▸ What you should do: Restate the data below word for word. Leave the images out.

▸ Data extract:
◆ ◆ ◆ ◆

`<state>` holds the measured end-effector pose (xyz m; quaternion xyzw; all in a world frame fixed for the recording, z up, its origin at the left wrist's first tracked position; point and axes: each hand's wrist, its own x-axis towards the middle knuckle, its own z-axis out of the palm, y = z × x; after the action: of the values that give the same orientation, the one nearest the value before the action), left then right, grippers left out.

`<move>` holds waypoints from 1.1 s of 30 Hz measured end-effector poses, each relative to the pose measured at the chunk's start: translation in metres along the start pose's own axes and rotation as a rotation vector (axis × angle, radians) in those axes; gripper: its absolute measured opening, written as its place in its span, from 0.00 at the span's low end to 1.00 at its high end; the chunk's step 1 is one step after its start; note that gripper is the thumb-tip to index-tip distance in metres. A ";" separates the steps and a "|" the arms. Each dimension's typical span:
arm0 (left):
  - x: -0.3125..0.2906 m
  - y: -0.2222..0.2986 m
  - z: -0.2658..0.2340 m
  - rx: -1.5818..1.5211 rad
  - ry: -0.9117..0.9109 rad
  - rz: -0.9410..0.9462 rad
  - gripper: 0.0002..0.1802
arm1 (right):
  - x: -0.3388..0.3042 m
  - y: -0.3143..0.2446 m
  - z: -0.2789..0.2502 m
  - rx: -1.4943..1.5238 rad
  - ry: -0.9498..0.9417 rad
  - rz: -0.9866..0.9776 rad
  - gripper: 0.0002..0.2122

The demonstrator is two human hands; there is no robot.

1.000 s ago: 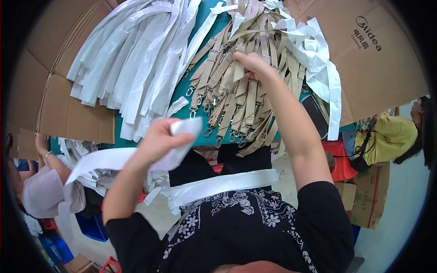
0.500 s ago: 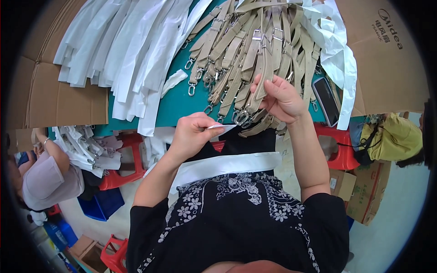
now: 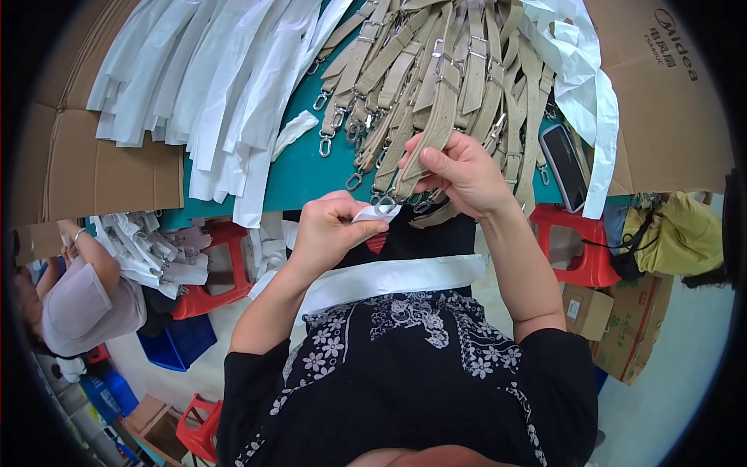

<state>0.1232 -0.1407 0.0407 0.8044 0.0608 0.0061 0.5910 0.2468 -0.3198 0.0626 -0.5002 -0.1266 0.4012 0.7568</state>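
Observation:
My right hand (image 3: 471,177) is closed round a beige strap (image 3: 433,140), thumb on top, near its lower end. A metal clasp (image 3: 384,205) at that end lies against a small white sheet (image 3: 393,213). My left hand (image 3: 333,230) pinches this sheet between thumb and fingers, close to the table's front edge. Whether the sheet is paper or plastic I cannot tell. Beyond my hands many beige straps with buckles and metal clasps (image 3: 389,93) hang in a thick bundle over the green table (image 3: 303,167).
White strips (image 3: 233,93) lie overlapping at the far left. A phone (image 3: 563,167) and crumpled white sheeting (image 3: 583,93) are at the right. Another white strip (image 3: 397,279) crosses my lap. Red stools (image 3: 580,249) stand below the table; a person (image 3: 89,300) sits at the left.
My right hand has moved slightly left and down with the strap. The strap's clasp has come to the white sheet in my left hand, which has shifted slightly right.

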 end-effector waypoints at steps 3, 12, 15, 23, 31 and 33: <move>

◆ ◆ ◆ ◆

▸ Answer to the problem:
`<state>` holds the measured end-effector pose (xyz m; quaternion xyzw; all in a world frame fixed for the recording, z up, its origin at the left wrist's first tracked position; point and axes: each hand's wrist, its own x-axis towards the middle knuckle, its own z-axis out of the palm, y = z × x; after the action: of the values that give the same orientation, the one nearest the value before the action), left then right, grippers left out.

`<move>` holds waypoints from 1.1 s of 30 Hz measured end-effector poses, each relative to the pose measured at the chunk's start: translation in metres along the start pose's own axes and rotation as a rotation vector (axis × angle, radians) in those axes; gripper: its absolute measured opening, written as its place in its span, from 0.00 at the span's low end to 1.00 at its high end; the chunk's step 1 is one step after its start; note that gripper is the thumb-tip to index-tip distance in metres. A ";" separates the steps and a "|" the arms. Each dimension's typical span:
arm0 (left):
  - x: -0.3125..0.2906 m
  - y: -0.2222..0.2986 m
  - z: -0.2658..0.2340 m
  - rx: -1.5818..1.5211 rad
  - ry: -0.9117..0.9109 rad
  - rz: -0.9410..0.9462 rad
  - gripper: 0.0002..0.1802
arm1 (right):
  - x: -0.3388..0.3042 m
  - y: -0.3143..0.2446 m
  - z: -0.2789..0.2502 m
  - rx: -1.4943..1.5238 rad
  - ry: -0.9498..0.9417 rad
  - rz: -0.9866..0.9776 rad
  - gripper: 0.0002..0.2122

The demonstrator is two human hands; there is no robot.

1.000 s ago: 
0.500 s ago: 
now: 

<state>0.1232 -0.1407 0.0407 0.8044 0.0608 0.0061 0.5910 0.2468 -0.3198 0.0626 -0.5002 -0.1266 0.4012 0.7568</state>
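Observation:
My right hand (image 3: 471,177) is closed round a beige strap (image 3: 433,140), thumb on top, near its lower end. A metal clasp (image 3: 384,205) at that end lies against a small white sheet (image 3: 393,213). My left hand (image 3: 333,230) pinches this sheet between thumb and fingers, close to the table's front edge. Whether the sheet is paper or plastic I cannot tell. Beyond my hands many beige straps with buckles and metal clasps (image 3: 389,93) hang in a thick bundle over the green table (image 3: 303,167).
White strips (image 3: 233,93) lie overlapping at the far left. A phone (image 3: 563,167) and crumpled white sheeting (image 3: 583,93) are at the right. Another white strip (image 3: 397,279) crosses my lap. Red stools (image 3: 580,249) stand below the table; a person (image 3: 89,300) sits at the left.
My right hand has moved slightly left and down with the strap. The strap's clasp has come to the white sheet in my left hand, which has shifted slightly right.
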
 end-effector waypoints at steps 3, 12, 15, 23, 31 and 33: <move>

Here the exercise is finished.